Ohio to cut turnpike's truck tolls; average big rig to pay $11.45 less

10/12/2004
BY JOE MAHR
BLADE STAFF WRITER
  • Ohio-to-cut-turnpike-s-truck-tolls-average-big-rig-to-pay-11-45-less-2

  • By February, the Ohio Turnpike Commission expects to undo a decade of driving truckers off the east-west artery with truck toll increases that were imposed during the 1990s to help pay for widening, new plazas, and other improvements.

    Under the 18-month pilot program, the average trucker with a full load would pay about $31 to cross the state on the turnpike - $11.45 less than the current toll. To up the incentive for truckers to travel the turnpike, state troopers will be increasing patrols along alternative east-west highways, looking for speeding or overweight trucks.

    The Ohio Department of Transportation will subsidize nearly all of the cost of the program, including assumption of $200 million or one-third of the turnpike's debt over the next decade - regardless of whether the pilot program continues. Those payments, with interest, will total about $230 million.

    ODOT, which controls all state and U.S. highways except the turnpike, will also pay $3 million a year, $4.5 million over the 18-month period, for increased traffic enforcement. That will mean about 1,000 more patrol hours a week along about 1,300 miles of east-west roadways that truckers often use to avoid the tolls, such as U.S. 20 and State Rt. 2 in northwest Ohio.

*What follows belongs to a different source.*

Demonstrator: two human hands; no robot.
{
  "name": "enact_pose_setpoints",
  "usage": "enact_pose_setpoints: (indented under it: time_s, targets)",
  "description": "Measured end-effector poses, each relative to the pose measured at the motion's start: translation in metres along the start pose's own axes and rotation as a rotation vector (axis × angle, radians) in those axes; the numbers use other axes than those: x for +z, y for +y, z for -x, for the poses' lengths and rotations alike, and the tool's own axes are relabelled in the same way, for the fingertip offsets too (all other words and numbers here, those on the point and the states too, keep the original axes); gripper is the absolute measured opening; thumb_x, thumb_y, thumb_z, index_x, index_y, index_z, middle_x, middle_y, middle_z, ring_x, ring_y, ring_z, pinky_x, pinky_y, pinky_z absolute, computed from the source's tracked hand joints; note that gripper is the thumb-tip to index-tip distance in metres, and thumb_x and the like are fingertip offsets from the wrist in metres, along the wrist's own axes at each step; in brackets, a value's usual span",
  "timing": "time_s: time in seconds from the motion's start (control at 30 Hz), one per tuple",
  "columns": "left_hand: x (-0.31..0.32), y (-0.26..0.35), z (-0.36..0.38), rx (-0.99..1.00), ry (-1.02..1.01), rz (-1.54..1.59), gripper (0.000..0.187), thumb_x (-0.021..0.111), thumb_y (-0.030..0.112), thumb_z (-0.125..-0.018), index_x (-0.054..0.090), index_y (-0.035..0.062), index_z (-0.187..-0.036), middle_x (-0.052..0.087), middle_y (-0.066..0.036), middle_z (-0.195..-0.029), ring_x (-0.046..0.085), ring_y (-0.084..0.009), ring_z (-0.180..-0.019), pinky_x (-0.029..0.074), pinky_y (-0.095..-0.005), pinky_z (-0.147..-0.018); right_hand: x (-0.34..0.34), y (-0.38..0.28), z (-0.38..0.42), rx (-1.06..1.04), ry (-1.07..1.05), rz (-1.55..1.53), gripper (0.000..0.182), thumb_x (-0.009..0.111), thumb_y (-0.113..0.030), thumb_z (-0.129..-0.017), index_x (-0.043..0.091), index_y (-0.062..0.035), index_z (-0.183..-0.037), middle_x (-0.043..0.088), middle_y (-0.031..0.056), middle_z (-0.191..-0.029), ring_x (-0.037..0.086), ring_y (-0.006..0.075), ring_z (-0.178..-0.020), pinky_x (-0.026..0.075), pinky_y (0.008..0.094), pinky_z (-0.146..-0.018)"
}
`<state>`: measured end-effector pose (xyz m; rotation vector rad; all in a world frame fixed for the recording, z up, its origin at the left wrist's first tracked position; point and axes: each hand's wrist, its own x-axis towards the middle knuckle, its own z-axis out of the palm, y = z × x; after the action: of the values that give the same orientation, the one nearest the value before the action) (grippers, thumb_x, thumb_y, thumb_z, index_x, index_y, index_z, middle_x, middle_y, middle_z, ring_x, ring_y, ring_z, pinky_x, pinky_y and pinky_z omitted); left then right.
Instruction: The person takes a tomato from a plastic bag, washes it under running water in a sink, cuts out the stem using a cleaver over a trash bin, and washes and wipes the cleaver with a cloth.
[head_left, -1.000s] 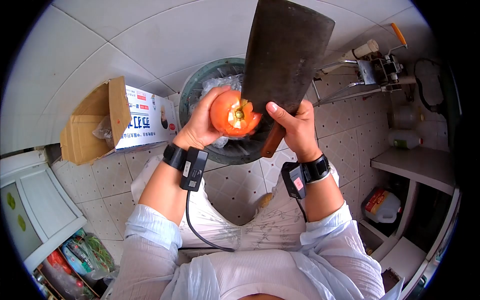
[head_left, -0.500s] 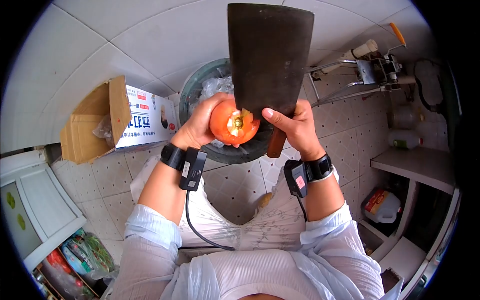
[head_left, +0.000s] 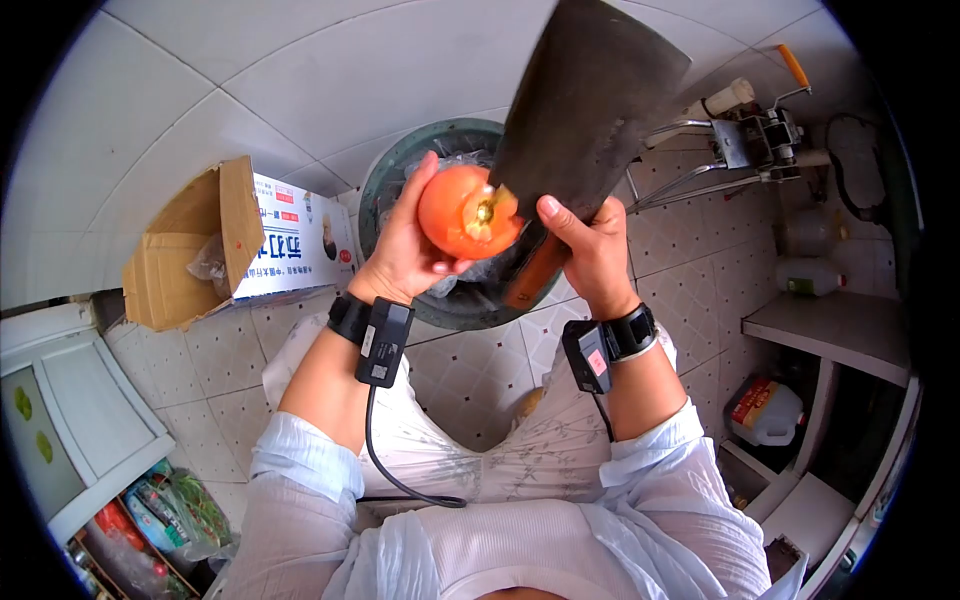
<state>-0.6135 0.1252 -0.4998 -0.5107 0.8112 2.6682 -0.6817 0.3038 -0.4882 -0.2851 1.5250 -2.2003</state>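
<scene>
A large orange-red tomato (head_left: 455, 212) rests in my left hand (head_left: 403, 245), whose fingers curl round its left side and underside. Its stem end faces up toward me, with pale cut patches round the core. My right hand (head_left: 600, 255) grips a dark, broad-bladed cleaver (head_left: 590, 105) near where the blade meets its brown wooden handle (head_left: 537, 270), thumb lying on the blade. The blade tilts up and to the right, and its lower left corner is at the tomato's stem end, by a small raised piece. Both hands are over a green bin (head_left: 375, 190).
Clear plastic bags line the bin. An open cardboard box (head_left: 180, 250) stands to the left. At the right are a metal frame with an orange handle (head_left: 795, 65), a shelf (head_left: 820, 325) and a plastic jug (head_left: 768, 412). Bagged vegetables (head_left: 180, 510) lie lower left.
The cleaver has swung so its blade leans further right and its handle end points more to the left. The tomato has turned slightly in my left hand, whose fingers have shifted.
</scene>
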Motion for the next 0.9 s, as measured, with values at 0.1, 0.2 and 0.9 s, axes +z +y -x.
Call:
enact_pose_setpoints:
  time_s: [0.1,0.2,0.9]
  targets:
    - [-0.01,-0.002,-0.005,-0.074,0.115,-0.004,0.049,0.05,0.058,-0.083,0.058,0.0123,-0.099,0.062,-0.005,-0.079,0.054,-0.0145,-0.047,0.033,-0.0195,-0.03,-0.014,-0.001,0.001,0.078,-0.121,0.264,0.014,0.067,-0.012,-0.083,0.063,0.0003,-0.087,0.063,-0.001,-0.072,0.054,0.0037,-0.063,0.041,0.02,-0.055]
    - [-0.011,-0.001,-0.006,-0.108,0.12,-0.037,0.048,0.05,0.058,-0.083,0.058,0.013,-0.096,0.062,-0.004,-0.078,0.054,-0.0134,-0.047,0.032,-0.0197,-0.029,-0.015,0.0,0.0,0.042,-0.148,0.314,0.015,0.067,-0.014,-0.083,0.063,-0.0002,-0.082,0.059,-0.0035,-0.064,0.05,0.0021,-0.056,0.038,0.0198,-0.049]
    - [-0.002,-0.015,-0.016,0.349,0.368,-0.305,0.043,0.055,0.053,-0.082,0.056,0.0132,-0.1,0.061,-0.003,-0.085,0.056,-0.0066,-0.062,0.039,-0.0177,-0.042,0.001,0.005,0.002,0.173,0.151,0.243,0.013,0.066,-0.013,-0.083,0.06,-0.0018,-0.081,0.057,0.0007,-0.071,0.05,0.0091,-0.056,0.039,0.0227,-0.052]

    The money will come out of ODOT's $1.8 billion construction budget, which the agency said will mean some improvement projects will be eliminated.


    The turnpike commission has been paying $16 million a year on its debt so that cash flow can be used to offset much of the rate decrease. That still leaves another $8 million to offset, which state officials hope will be funded with toll revenues from the additional truckers returning to the toll road.

    "I don't know if they can break even, but we think the higher volume will significantly offset the toll decrease," Gov. Bob Taft said yesterday at a press conference in Maumee.

    State officials hope that by steering more truck traffic back to the turnpike, fatalities will be cut in half on the often two-lane side highways now frequented by tractor-trailers. Parts of such parallel highways have some of the state's highest fatality rates. While truckers often aren't to blame for the crashes, their trucks' heavy weight lowers the odds that motorists will survive collisions with them.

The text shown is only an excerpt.